I am taking a break from trying to modify a pattern for a baby sweater. I am using different size yarn and have to modify slightly for gauge. I know…I actually did a gauge swatch.
It probably won’t be the last, despite that fact that gauge swatches DO LIE! I still try to convince myself that this is what the great knitters do and therefore I am. ha ha.
So on my little break, I thought I would get all sentimental with a recent encounter and ramble on to the blogosphere.
Yesterday as I was taking another break…you are going to see that I need a good deal of breaks lately. This was for lunch.
If I don’t take my breaks, I could break...who knows what would happen.
People are already threatening me with lockdown and paper clothing…
So as I pulled out of our driveway - onto the frontage road that we live on – I noticed a truck pass with someone I had worked with in a past life. This truck turns at the opposite end of our road and proceeds to follow me at a distance up the road.
Having Cherokee blood in me, you have to be much more sneaky than this to surprise me.
I assumed that he had just forgotten something at the job they were working at - just down the road - and was turning around to go back. (He is getting up there in age.)
Now when we worked for the same company, he was the foreman of one crew and I was either working as a trimmer or was the foreman of a trim crew.
Well, these two crews didn’t always get alone…call it framers vs. trimmers.
As a trimmer, the framers were…well, rough. And to the framers, the trimmers were “prima donnas.”
To a framer, an eighth inch here and an eighth inch there really doesn’t mean the end of the world to them. And in all honesty, it usually isn’t.
To a trimmer, an eighth inch is a big deal and not to be taken lightly.
The blatant disrespect of being called a “prima donna” cannot be taken lightly either.
The word prima donna is Italian for “first lady” and I found this highly disrespectful. It should also be noted that, in the Italian theatre’s of “prima donnas”, they were known to be unreasonable and egotistical.

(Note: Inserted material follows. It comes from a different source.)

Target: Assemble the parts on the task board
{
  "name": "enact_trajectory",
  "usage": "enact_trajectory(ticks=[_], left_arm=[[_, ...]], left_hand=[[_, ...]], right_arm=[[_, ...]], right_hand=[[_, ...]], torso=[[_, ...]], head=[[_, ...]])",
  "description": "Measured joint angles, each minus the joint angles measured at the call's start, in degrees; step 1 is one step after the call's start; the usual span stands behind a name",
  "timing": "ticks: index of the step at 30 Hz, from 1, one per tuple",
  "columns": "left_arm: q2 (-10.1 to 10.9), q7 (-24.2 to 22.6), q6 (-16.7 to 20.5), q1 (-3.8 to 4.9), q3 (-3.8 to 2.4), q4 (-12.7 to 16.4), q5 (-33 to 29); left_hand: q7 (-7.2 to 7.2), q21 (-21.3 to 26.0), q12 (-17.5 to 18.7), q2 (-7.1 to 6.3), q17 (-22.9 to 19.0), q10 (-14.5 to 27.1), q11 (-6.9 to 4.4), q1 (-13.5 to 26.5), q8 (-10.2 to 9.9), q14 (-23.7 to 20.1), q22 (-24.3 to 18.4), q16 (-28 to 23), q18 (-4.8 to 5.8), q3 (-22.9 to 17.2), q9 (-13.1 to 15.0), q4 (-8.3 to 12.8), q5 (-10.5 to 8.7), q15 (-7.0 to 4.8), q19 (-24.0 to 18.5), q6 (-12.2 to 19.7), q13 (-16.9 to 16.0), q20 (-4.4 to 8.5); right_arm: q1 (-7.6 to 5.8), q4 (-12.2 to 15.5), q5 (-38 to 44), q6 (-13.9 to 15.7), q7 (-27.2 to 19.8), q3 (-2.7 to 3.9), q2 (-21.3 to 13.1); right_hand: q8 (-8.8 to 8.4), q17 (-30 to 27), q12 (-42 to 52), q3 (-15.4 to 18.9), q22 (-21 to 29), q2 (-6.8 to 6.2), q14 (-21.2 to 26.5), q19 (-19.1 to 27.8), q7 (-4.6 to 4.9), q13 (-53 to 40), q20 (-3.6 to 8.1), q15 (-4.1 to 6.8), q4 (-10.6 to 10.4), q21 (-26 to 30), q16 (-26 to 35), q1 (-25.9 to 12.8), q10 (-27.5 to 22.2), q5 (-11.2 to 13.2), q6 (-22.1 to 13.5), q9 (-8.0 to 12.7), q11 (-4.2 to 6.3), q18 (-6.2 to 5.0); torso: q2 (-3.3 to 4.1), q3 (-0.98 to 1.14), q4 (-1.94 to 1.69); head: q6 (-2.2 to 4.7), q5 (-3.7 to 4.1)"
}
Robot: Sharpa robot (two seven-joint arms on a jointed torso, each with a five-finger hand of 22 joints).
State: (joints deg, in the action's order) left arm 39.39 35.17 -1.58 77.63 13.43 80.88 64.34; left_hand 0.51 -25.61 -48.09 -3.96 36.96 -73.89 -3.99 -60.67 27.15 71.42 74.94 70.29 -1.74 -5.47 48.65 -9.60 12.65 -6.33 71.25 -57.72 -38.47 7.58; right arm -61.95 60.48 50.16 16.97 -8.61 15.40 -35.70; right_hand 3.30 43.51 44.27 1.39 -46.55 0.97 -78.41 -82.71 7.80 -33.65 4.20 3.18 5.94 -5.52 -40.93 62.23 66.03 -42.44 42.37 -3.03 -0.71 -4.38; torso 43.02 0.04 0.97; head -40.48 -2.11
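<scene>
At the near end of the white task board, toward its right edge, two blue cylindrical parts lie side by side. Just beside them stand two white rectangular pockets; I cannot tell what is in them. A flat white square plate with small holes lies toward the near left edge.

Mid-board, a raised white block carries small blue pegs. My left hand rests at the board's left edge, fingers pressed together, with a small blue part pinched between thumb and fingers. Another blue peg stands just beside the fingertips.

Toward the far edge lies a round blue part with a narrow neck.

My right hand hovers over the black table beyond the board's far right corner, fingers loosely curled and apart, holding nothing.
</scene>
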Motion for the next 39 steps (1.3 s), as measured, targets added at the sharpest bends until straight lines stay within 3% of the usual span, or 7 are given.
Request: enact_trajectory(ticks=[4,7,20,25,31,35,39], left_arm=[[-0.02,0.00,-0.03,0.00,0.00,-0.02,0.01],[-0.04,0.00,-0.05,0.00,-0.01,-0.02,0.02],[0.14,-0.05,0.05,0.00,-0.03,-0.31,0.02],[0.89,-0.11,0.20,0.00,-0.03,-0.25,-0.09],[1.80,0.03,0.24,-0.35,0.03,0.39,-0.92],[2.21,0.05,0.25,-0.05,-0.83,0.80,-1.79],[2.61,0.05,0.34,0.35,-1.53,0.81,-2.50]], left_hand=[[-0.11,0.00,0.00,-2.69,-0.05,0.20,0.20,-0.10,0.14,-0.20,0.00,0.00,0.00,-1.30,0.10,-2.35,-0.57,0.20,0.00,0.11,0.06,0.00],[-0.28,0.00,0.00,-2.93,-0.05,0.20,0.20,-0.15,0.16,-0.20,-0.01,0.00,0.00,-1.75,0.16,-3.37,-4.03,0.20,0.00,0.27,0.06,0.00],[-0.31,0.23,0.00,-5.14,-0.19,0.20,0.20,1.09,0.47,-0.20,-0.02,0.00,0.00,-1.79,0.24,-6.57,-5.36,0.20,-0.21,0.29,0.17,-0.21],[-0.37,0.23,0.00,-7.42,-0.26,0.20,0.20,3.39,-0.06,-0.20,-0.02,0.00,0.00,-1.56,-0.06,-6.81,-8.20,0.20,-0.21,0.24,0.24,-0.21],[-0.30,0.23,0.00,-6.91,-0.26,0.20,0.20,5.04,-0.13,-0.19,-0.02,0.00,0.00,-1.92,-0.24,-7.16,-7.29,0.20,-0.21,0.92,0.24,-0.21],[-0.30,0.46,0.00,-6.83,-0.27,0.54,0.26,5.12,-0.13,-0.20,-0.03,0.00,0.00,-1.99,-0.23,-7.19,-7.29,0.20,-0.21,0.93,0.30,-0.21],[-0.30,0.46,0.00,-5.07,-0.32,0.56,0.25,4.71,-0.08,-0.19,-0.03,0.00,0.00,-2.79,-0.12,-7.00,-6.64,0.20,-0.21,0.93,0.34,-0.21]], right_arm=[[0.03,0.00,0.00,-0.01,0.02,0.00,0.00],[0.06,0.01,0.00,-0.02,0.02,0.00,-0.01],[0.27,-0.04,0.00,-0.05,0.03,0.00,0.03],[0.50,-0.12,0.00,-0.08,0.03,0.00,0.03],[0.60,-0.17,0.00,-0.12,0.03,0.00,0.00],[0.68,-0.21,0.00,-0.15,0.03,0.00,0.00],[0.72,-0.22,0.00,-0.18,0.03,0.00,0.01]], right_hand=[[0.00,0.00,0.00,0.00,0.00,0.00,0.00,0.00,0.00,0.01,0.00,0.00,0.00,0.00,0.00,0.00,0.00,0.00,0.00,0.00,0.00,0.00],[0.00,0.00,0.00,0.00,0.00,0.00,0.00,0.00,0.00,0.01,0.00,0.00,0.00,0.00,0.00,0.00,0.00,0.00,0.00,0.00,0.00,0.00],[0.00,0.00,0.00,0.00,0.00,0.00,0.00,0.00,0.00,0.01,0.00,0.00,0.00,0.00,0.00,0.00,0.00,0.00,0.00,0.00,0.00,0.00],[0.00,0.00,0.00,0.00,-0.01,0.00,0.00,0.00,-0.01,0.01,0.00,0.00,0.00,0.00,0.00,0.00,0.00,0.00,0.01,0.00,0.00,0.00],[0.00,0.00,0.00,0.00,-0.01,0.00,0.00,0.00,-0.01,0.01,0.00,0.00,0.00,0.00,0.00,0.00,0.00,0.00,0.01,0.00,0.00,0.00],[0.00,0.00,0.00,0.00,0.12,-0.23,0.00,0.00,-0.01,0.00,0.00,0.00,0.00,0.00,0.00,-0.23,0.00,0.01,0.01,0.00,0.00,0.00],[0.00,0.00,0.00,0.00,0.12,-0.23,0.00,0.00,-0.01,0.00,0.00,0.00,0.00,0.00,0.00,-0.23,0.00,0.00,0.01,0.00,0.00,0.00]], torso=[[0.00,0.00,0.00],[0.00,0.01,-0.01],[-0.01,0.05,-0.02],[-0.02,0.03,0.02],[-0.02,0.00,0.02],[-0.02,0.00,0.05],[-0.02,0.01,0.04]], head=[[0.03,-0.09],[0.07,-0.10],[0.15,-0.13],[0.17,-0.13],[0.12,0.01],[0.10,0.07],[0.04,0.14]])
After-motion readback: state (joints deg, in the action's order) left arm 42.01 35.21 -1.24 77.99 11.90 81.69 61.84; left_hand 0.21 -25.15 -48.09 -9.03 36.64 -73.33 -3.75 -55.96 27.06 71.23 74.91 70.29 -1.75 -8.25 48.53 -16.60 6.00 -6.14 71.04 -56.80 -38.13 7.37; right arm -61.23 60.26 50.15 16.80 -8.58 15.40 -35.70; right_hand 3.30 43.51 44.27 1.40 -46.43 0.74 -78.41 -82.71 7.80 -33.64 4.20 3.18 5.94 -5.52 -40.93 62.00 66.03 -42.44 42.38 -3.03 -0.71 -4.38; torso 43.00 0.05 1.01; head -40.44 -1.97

Were as I was confident, not arrogant!
As I came to a stop at the end of our street, I paused for just a moment to see if he was looking to stop me, and he flashed his lights.

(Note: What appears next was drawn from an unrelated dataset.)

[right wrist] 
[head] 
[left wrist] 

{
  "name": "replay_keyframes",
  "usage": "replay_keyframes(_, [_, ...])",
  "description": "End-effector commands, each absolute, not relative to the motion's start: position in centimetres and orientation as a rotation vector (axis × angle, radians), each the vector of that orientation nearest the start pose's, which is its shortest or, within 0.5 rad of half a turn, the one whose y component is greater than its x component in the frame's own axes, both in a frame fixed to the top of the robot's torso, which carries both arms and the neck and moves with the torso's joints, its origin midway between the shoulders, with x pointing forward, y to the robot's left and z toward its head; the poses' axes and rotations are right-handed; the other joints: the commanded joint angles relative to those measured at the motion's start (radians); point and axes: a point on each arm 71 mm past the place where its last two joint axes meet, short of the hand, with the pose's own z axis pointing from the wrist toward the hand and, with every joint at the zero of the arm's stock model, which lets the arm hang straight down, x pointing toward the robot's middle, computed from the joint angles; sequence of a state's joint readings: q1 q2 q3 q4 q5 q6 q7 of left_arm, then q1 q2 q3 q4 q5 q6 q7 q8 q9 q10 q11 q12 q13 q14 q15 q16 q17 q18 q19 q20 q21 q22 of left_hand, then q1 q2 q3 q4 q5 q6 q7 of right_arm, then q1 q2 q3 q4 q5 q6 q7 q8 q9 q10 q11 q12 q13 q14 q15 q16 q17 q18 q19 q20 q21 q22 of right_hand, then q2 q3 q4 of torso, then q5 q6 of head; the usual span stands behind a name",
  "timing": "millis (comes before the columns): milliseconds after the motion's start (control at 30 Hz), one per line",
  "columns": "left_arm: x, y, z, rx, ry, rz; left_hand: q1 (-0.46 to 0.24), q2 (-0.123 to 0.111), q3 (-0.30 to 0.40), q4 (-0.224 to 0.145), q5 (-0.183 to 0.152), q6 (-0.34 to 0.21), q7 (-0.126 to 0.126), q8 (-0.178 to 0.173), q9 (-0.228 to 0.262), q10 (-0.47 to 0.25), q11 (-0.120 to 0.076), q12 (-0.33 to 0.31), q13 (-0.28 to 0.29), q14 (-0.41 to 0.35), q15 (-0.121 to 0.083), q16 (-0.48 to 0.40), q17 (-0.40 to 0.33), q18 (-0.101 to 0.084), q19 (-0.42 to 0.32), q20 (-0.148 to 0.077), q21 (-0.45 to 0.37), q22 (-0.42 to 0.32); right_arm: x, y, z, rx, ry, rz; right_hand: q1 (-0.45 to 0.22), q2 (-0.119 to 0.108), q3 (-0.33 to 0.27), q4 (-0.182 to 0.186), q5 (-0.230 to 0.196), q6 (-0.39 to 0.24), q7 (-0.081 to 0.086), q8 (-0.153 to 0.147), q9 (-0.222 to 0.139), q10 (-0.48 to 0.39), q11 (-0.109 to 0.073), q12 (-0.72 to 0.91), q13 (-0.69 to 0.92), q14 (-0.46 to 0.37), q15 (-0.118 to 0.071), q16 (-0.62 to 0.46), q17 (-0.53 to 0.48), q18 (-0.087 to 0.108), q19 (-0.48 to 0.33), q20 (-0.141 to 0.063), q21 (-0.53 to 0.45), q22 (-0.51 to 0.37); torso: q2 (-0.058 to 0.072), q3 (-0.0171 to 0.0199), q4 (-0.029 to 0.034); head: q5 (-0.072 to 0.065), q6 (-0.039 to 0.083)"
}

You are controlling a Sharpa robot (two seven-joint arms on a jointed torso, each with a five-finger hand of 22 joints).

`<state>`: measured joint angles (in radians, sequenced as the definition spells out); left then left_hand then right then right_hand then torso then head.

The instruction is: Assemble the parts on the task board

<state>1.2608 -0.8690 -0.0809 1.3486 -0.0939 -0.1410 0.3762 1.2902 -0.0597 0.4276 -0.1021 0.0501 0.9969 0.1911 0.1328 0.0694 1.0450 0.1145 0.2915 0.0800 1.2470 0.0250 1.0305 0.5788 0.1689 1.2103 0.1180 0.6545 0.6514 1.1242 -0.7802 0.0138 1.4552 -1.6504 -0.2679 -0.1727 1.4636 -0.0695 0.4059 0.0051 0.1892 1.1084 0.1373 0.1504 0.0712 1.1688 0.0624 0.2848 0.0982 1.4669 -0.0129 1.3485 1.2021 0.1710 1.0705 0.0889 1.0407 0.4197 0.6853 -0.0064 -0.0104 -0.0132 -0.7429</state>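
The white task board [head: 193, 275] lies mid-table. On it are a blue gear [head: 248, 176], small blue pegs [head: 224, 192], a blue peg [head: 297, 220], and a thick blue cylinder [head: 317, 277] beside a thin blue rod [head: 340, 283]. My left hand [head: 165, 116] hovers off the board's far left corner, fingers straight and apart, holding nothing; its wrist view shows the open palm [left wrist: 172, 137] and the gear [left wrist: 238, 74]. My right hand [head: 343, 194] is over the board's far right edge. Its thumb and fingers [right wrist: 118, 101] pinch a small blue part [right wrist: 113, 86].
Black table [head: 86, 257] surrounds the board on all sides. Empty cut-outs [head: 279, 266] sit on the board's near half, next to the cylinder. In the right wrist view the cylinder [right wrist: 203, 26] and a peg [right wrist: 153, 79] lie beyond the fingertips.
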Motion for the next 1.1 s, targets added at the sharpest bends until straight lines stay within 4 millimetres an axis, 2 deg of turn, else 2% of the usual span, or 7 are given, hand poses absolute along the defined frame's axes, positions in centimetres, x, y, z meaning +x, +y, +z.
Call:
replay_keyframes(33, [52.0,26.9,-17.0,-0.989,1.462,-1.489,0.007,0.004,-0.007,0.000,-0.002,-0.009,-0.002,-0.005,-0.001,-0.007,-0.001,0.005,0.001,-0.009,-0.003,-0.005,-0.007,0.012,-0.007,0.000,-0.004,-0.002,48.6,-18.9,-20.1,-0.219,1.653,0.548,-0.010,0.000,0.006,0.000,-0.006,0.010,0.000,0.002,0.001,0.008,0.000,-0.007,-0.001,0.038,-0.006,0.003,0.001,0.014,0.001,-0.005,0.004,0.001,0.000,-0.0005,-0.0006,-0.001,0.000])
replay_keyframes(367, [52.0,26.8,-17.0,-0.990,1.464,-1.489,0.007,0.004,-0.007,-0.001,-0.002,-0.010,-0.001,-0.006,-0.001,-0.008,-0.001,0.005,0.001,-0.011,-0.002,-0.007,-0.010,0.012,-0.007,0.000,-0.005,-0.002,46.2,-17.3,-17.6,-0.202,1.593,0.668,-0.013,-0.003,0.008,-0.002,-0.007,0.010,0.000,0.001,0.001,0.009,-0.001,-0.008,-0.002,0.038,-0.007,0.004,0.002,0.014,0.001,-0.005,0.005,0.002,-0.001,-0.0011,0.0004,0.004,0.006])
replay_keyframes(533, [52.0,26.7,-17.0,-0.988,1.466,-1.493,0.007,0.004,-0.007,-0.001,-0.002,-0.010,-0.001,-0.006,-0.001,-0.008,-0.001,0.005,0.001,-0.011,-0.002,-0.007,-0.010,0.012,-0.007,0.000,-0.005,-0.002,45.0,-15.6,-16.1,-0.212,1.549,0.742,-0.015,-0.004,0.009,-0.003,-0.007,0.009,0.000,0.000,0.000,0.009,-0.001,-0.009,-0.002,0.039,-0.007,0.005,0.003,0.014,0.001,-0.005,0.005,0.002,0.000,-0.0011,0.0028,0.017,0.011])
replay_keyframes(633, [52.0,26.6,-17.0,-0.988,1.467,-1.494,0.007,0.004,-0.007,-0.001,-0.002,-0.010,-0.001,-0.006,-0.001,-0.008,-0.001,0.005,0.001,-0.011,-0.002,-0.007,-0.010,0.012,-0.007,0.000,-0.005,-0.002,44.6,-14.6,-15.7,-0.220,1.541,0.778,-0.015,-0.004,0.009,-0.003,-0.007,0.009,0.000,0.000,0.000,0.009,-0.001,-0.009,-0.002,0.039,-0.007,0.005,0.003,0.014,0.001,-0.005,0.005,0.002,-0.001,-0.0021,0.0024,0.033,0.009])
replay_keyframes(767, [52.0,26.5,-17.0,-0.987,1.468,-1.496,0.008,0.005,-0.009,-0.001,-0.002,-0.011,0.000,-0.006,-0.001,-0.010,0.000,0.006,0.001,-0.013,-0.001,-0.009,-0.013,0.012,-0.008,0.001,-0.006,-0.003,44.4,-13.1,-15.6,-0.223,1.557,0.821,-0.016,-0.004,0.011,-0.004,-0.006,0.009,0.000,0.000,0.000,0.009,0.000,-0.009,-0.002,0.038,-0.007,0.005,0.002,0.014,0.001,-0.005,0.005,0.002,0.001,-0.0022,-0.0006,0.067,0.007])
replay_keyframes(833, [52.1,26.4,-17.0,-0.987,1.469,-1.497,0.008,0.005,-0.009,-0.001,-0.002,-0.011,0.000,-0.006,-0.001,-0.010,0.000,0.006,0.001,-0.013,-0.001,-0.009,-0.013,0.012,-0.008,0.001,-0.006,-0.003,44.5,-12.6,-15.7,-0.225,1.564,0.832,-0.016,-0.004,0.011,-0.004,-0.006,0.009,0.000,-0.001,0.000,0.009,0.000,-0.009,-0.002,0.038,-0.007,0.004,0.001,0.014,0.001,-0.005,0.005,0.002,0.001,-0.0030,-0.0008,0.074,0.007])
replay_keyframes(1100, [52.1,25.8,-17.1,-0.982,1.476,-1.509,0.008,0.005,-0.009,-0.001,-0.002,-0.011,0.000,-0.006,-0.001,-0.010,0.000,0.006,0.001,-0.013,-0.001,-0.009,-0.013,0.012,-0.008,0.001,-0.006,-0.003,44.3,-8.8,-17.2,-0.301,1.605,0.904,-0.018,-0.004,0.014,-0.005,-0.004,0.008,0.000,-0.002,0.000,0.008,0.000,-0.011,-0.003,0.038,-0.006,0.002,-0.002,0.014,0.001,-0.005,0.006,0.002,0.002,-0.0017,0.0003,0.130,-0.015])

I parked in the middle of our road – it really is a small frontage road – and he parked behind me and we both exited our trucks.
He said he had been looking for me every time he drove by.
I could sense there was going to be trouble at high noon.
Bad background music: ouh-wee-ouh-wee-ouh, wha-wha-wha.
Come to find out, he had heard about my heart surgery from a few years ago and wanted to see how I was doing.
He told me of a near miss he had a few weeks back.
Took a header off of an eight foot deck and landed right on his head and left shoulder.
Laid there gasping for breath with the wind knocked out of him for a few minutes. But he finally got up without a scratch or bruise on him.
Had some x-rays done and nothing was broke…that was a near miss.
I let the truck idle as I exited the vehicle (sounds so cop like when I say exited the vehicle) as I thought the visit would be short and sweet.
We talked for at over forty minutes and I really hated to say goodbye. In some ways I felt like I was.
He has to be around seventy-five and still goes to the job site for a few hours every day.
This gentleman has been talking about retiring for so many years that I have stopped counting.
As the labor job force moves closer and closer toward technology, the experience of the past generations disappears, we will someday day forget the footsteps of this friend and of my father and what these "craftsman" could do. There were no computers to figure the rafter lengths and the angles of a hip.
It really is impressive.
Before the lifts, saws and cordless everything's, were men that did it by hand and with their backs, and when you shook their hands you knew it.
As I always hug my children when I am fortunate enough to see them and always when we say goodbye, a few months back my one son asked to shake my hand.
He said "I remember when your hands used to be rough..."
It made me think about the direction that life's path may take you.
But at that moment when he shook my hand, I also shook his. I could feel his work and I was proud of him.
Sometimes you need a little something from the past to help you see the future. Both the limitations and the potential.
And sometimes you need someone else to help you see the near misses we all face everyday…
I hope everyone stays safe during the holiday season and write in to tell me something you are thankful for.